Mi innamorai in modo cauto e tranquillo. Quelle tre settimane non inquinate dal tentativo di seduzione gli permisero di affacciarsi a ciò che sono veramente, senza l’ansietà di piacere.

Ecco, sento in questo momento una commozione. Penso a quei mesi insieme a New York, alla chiusura del negozio, e a quando lo raggiunsi a Bruxelles per un “rodaggio affettivo”, come lui lo definì.

Passammo il “rodaggio” in sintonia, intensità, desiderio e lealtà. Non ho mai attribuito a nessuno dei miei sentimenti amorosi il dono dell’immortalità, e inizialmente non fui certa nemmeno che così fosse il mio amore per lui, pur sperando che fosse l’uomo della mia vita.

Tendo sempre a farlo, credendo di tutelarmi dalla delusione di un eventuale fallimento. Mi barrico dietro un muro malsano di fatalismo.

Ma quella volta avvenne un miracolo. Quel muro franò di botto. La sera in cui andammo a cena ci fu un attimo a tavola in cui io sentii un’esplosione inaspettata e libera. Non avevo mai sentito il rumore di quell’esplosione nella mia vita.

La sentii nascere dal basso fino a raggiungere il cuore e poi, con più calma, scaldarmi la mente. Io sentivo di appartenergli. L’emozione più densa di stupore e verità che abbia mai vissuto.

Lui percepì quell’esplosione: «Che cosa ti succede, amore mio, che cosa succede dentro di te, ora? Dimmelo.»

L’eruzione d’amore di quel vulcano assonnato da secoli era ancora in corso, e lui fu capace di attendere un po’, poi una gentile supplica. «Ti prego, raccontamelo e fidati, perché io sono tuo.» Ci sposammo, senza farci regali, io con il mio pigiama a palazzo, lui col suo Casentino.

Mi trasferii nella sua casa di Bruxelles, della quale ancora oggi conservo la targhetta del campanello che metto al collo nei momenti in cui supplico il suo aiuto. Furono pochi gli anni insieme, ma credo di aver avuto un privilegio che pochi hanno avuto: un amore leale. Libero di mostrarsi e darsi.

Hervé si ammalò, il male che aveva lo divorò velocemente. Quei giorni furono assurdamente bellissimi. Eravamo uno.
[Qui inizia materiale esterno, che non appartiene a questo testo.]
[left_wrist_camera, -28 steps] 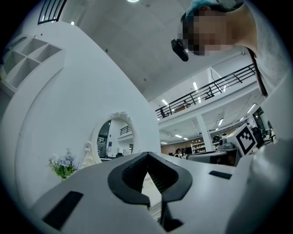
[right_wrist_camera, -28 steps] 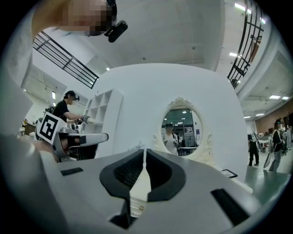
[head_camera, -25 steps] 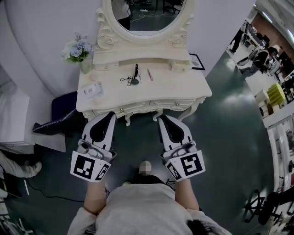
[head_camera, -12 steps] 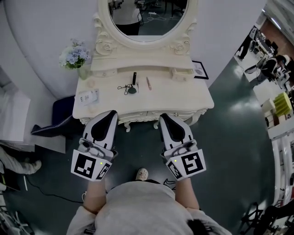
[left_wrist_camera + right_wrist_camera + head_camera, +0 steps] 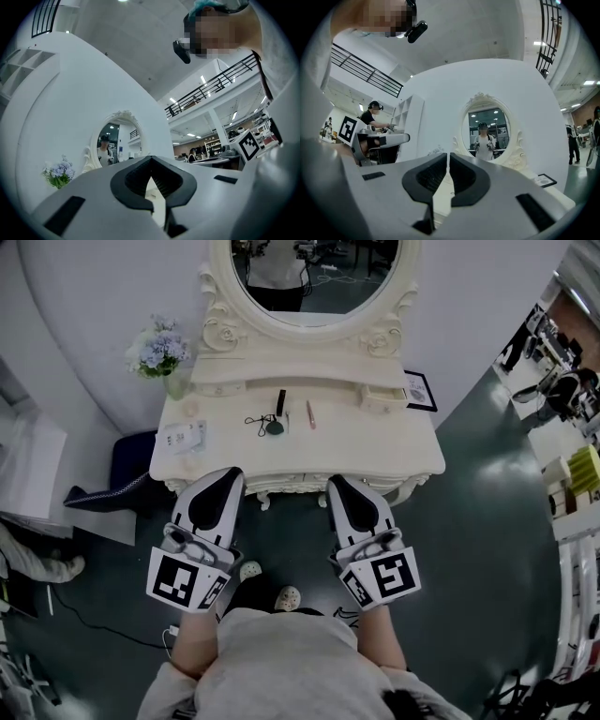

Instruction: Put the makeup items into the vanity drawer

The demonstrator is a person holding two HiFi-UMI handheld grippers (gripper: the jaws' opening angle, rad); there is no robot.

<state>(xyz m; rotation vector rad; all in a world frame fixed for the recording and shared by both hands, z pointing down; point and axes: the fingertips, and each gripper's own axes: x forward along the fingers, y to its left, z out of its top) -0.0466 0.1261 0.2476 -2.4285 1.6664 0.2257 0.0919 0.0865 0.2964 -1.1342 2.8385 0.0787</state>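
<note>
The left hand-held gripper (image 5: 225, 477) and right hand-held gripper (image 5: 338, 485) are low before the vanity, each with jaws together on nothing. Beyond them, on the cream surface (image 5: 375, 439), lie the makeup items: a black tube (image 5: 280, 401), a pink pencil (image 5: 309, 414) and a dark round piece (image 5: 273, 427), below the oval mirror (image 5: 314, 277)
</note>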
Di più non so dire di quel tempo insieme.

So solo che Monsieur Foer è il mio uomo, il mio amore. Ciò che muove i miei pensieri, smorza i miei dolori, motiva i miei progetti, mi chiede ancora di essere bella per lui e leale come lo sono stata con lui.

«Sei il mio amore, Drusilla, e sei forte. Non piangere, io non muoio.

«Me ne vado come una farfalla.»

Sono forte, sì. Talmente forte che non riesco a dormire senza il tuo pigiama addosso. Amore mio.